Researchers working in Ethiopia have unearthed the oldest human fossil ever, and the discovery could push back the origin of the Homo genus by half a million years.
The lower jaw fossil has been described in two simultaneous papers published in Science today (here and here), and is helping to shed some light on the mysterious origin of our human family in eastern Africa. The fossil, which was first found in 2013, has been dated to around 2.8 million years old, at least 400,000 years older than any previous Homo fossil.
"There is a big gap in the fossil record between about 2.5 million and 3 million years ago - there's virtually nothing relating to the ancestors of Homo from that time period, in spite of a lot of people looking," co-author of the study Brian Villmoare from the University of Nevada, Las Vegas told Charles Q. Choi from Live Science. "Now we have a fossil of Homo from this time, the earliest evidence of Homo yet."
Excitingly, the fossil was found extremely close to the last known remnants of Australopithecus afarensis, a hominid species that many researchers believe was the direct ancestor of the Homo genus. A. afarensis is best known from the skeleton, Lucy.
Only around 200,000 years separate the remains of Lucy and the newly discovered Homo jaw bone, known as LD 350-1, and it helps to paint a clearer picture than we've ever had before about our heritage.
"This is exciting stuff," palaeoanthropologist Donald Johanson, who discovered Lucy, told Jamie Shreeve from National Geographic.
The researchers aren't sure as yet if the new jaw bone belongs to a new species, or to a known, extinct human species, such as Homo habilis. The morphology of the bone seems to suggest that it was an intermediay species, with the tell-tale teeth cusp patterns and jaw proportions of a Homo species, but the sloping chin of Australopithecus.
"This narrows the time period in which we can now focus our search for the emergence of the human lineage," Bill Kimbel, director of the Institute of Human Origins at Arizona State University in the US, told Shreeve. "It's very much a transitional form, as would be expected at that age. The chin looks backwards in time. But the shape of the teeth looks forward."
The National Geographic team has created a really useful illustration below showing where the new jawbone, LD 350-1, fits in our family tree.
The researchers were able to date the fossil by analysing the radioactive isotopes in layers of volcanic ash above and below it, Villmoare told Choi. "This find helps place the evolution of Homo geographically and temporally - it tells us where and when Homo evolved," he added.

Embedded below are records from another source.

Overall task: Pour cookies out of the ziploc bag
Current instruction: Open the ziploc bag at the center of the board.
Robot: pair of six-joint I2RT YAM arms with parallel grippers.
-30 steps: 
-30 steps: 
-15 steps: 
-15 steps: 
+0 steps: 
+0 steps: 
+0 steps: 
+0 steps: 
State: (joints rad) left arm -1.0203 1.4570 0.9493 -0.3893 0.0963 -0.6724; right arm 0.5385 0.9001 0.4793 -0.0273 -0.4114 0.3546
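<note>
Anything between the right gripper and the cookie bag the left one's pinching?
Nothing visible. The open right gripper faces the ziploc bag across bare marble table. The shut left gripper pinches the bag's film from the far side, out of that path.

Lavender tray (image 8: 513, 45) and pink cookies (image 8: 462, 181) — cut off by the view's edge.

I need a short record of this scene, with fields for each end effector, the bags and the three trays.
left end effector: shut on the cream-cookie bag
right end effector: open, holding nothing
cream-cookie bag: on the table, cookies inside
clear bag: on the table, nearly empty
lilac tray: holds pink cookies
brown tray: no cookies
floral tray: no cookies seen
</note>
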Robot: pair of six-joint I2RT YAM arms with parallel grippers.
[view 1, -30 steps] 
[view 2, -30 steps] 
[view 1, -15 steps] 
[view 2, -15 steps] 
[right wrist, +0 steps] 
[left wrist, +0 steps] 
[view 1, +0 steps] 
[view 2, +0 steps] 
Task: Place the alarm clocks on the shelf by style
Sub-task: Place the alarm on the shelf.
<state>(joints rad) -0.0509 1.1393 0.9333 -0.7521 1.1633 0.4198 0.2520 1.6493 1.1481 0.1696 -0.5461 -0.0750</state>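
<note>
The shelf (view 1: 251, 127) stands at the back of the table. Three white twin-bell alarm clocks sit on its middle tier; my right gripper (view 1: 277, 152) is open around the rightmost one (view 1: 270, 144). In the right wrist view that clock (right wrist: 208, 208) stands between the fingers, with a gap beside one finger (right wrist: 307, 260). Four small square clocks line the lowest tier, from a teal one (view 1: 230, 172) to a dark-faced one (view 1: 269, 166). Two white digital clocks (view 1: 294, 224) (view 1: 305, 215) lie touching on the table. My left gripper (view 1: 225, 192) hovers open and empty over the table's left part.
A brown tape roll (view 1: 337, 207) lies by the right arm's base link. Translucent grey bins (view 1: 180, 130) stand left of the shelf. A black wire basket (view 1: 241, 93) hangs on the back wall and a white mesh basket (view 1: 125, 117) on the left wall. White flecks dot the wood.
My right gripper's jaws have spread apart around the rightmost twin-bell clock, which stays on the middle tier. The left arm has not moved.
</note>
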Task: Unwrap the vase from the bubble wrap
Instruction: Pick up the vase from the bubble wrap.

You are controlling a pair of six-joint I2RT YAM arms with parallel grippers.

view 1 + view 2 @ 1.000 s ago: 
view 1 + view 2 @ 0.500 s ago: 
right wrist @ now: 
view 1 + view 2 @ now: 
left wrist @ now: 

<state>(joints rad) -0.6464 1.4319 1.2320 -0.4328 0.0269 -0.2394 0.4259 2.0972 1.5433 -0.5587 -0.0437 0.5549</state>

On its own, the find is exciting enough, but another paper was also published in Nature today, which suggests that an important Homo habilis fossil, which is currently believed to be the oldest known Homo species, had an unexpected mix of primitive and advanced traits. This makes it a potential match for the new LD 350-1 fossil.
"These findings raise more questions than they answer," Villmoare told Choi. "Hopefully these questions will be answered by further fieldwork."